§ **Work instruction**
Restate the listing exactly and in full.

§ **Supplied information**
┄┄┄┄┄┄┄┄┄┄
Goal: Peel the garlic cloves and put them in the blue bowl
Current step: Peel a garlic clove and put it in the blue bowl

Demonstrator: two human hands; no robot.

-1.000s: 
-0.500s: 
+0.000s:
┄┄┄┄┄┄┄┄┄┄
§ **Exercise response**
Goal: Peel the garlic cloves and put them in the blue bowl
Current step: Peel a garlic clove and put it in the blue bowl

Demonstrator: two human hands; no robot.

-1.000s: 
-0.500s: 
+0.000s:

There is no more output to give.